# Fast Predictive Distributions (LOVE)

This notebook will provide an overview of fast computation of variances and sampling using the LOVE algorithm, introduced [here](https://arxiv.org/abs/1803.06058).
Using LOVE can significantly reduce the computational costs of computing predictive distributions.
This can be especially useful in settings like small-cale Bayesian optimization, where predictions need to be made at a large number of candidate points, but there aren't enough training examples to warrant the use of sparse GP methods.

In [1]:
%matplotlib inline

In [2]:
import math

import torch
import gpytorch
import matplotlib.pyplot as plt
from tqdm import tnrange

## Loading Data

In this notebook we will train an exact GP on the `skillcraft` UCI dataset and compare the time required to make predictions with each model.
The code below will download a copy of the dataset that has been preprocessed (scaled and normalized).

In [3]:
import os
import urllib

DATA = os.path.join('data/skillcraft.mat')

if not os.path.isfile(DATA):  # .mat is a MatLab file
    print("Downloading \'skillcraft\' UCI dataset...")
    url = 'https://drive.google.com/uc?export=download&id=1xQ1vgx_bOsLDQ3RLbJwPxMyJHW7U9Eqd'
    urllib.request.urlretrieve(url, DATA)

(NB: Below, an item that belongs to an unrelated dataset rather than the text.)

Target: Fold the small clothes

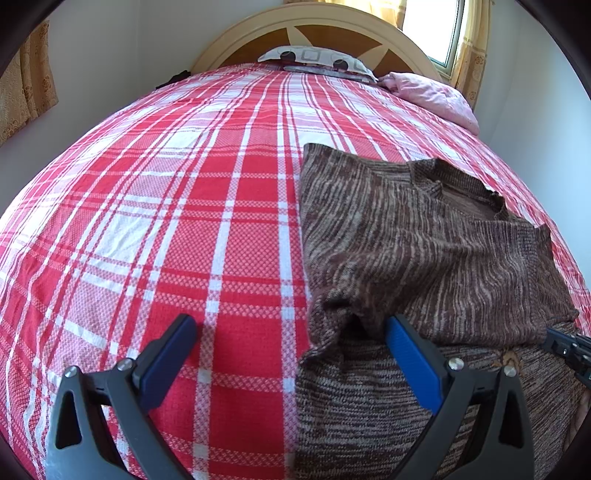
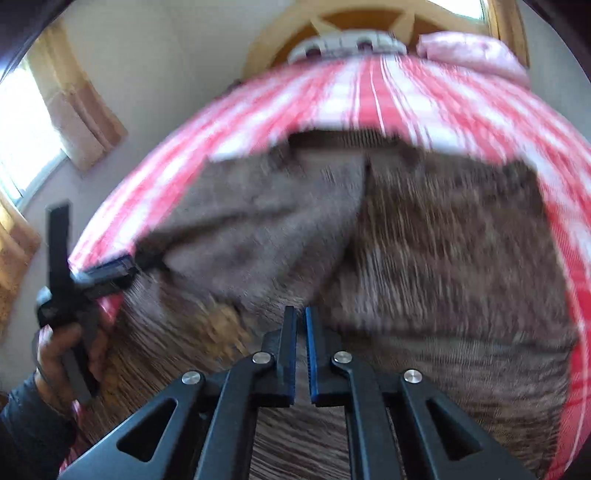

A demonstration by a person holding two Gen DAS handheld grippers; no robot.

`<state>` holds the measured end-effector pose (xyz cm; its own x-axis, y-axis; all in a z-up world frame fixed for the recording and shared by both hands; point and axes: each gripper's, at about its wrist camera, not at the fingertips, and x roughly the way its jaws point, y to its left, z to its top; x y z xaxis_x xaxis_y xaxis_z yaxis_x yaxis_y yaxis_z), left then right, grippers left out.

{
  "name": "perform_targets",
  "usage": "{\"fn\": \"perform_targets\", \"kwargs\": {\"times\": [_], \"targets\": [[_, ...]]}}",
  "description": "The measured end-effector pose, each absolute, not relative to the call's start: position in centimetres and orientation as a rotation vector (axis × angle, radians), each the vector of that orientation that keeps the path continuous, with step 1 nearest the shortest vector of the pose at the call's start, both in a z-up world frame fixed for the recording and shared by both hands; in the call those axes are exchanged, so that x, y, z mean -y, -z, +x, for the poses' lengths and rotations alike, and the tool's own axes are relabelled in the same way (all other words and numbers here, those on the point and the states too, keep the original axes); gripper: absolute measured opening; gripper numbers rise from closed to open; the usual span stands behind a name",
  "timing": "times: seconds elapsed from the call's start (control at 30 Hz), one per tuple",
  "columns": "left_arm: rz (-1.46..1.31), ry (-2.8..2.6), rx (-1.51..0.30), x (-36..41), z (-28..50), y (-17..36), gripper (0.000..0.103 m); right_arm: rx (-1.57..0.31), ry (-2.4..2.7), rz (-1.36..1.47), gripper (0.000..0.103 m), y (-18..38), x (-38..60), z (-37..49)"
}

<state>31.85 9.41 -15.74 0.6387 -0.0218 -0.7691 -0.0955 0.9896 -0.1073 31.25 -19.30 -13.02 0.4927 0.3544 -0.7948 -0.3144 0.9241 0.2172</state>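
A brown marled knit sweater lies on the right half of the red-and-white plaid bedspread, its upper part folded over the lower. My left gripper is open and straddles the sweater's left edge: one blue finger over the bedspread, the other over the knit. In the blurred right wrist view the sweater fills the middle. My right gripper is shut, its tips at the edge of the folded layer; I see no cloth between the pads. It also shows as the right gripper at the sweater's right side. A hand holds the left gripper.
A patterned pillow and a pink bundle of cloth lie by the rounded wooden headboard. A bright window with yellow curtains is behind on the right, and white walls close both sides. The bedspread's left half carries nothing.
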Motion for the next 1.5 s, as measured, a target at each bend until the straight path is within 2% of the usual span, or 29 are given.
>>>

Downloading 'skillcraft' UCI dataset...


For this example we'll simply split the dataset using the first 40% for training and the remaining 60% for testing.

In [4]:
from scipy.io import loadmat  # MatLab file loader


data = torch.Tensor(loadmat(DATA)['data'])
X = data[:, :-1]
X = X - X.min(0)[0]
X = 2 * (X / X.max(0)[0]) - 1
y = data[:, -1]

In [5]:
train_n = int(math.floor(0.4*len(X)))

train_x = X[:train_n, :].contiguous()  # .cuda()  # not using cuda here...
train_y = y[:train_n].contiguous()

test_x = X[train_n:, :].contiguous()
test_y = y[train_n:].contiguous()

## Defining the GP Model

The model that we'll use here is essentially the same as in `gpytorch-regression.ipynb`. 

In [6]:
class GPRegressionModel(gpytorch.models.ExactGP):
    def __init__(self, train_x, train_y, likelihood):
        super(GPRegressionModel, self).__init__(train_x, train_y, likelihood)
        self.mean_module = gpytorch.means.ConstantMean()
        self.covar_module = gpytorch.kernels.ScaleKernel(
            gpytorch.kernels.RBFKernel()
        )
        
    def forward(self, x):
        mean_x = self.mean_module(x)
        covar_x = self.covar_module(x)
        
        return gpytorch.distributions.MultivariateNormal(mean_x, covar_x)

In [7]:
likelihood = gpytorch.likelihoods.GaussianLikelihood()  # once again, no .cuda()
model = GPRegressionModel(train_x, train_y, likelihood)

## Training the Model

In [8]:
model.train()
likelihood.train()

optimizer = torch.optim.Adam(
    [{'params': model.parameters()}],  # includes likelihood parameters
    lr=0.1,
)

mll = gpytorch.mlls.ExactMarginalLogLikelihood(likelihood, model)  # loss


def train(n):  # convenient for time tests
    pbar = tnrange(n)
    for i in pbar:
        optimizer.zero_grad()
        output = model(train_x)
        loss = -1 * mll(output, train_y)
        loss.backward()
        
        print(f"{i+1:3d}/{n:3d} | Loss: {loss.item(): .3f}")
        
        optimizer.step()
        

In [9]:
%time train(100)

HBox(children=(IntProgress(value=0), HTML(value='')))

  1/100 | Loss:  1.060
  2/100 | Loss:  0.995
  3/100 | Loss:  0.936
  4/100 | Loss:  0.878
  5/100 | Loss:  0.821
  6/100 | Loss:  0.773
  7/100 | Loss:  0.719
  8/100 | Loss:  0.672
  9/100 | Loss:  0.623
 10/100 | Loss:  0.579
 11/100 | Loss:  0.539
 12/100 | Loss:  0.493
 13/100 | Loss:  0.455
 14/100 | Loss:  0.413
 15/100 | Loss:  0.379
 16/100 | Loss:  0.344
 17/100 | Loss:  0.311
 18/100 | Loss:  0.278
 19/100 | Loss:  0.248
 20/100 | Loss:  0.221
 21/100 | Loss:  0.199
 22/100 | Loss:  0.174
 23/100 | Loss:  0.152
 24/100 | Loss:  0.137
 25/100 | Loss:  0.120
 26/100 | Loss:  0.105
 27/100 | Loss:  0.096
 28/100 | Loss:  0.087
 29/100 | Loss:  0.079
 30/100 | Loss:  0.078
 31/100 | Loss:  0.075
 32/100 | Loss:  0.076
 33/100 | Loss:  0.078
 34/100 | Loss:  0.079
 35/100 | Loss:  0.086
 36/100 | Loss:  0.081
 37/100 | Loss:  0.088
 38/100 | Loss:  0.085
 39/100 | Loss:  0.088
 40/100 | Loss:  0.088
 41/100 | Loss:  0.089
 42/100 | Loss:  0.089
 43/100 | Loss:  0.090
 44/100 | L

## Inference

In the cell below we will examine how long it takes to generate predictions using the standard SKI testing code, without any form of acceleration.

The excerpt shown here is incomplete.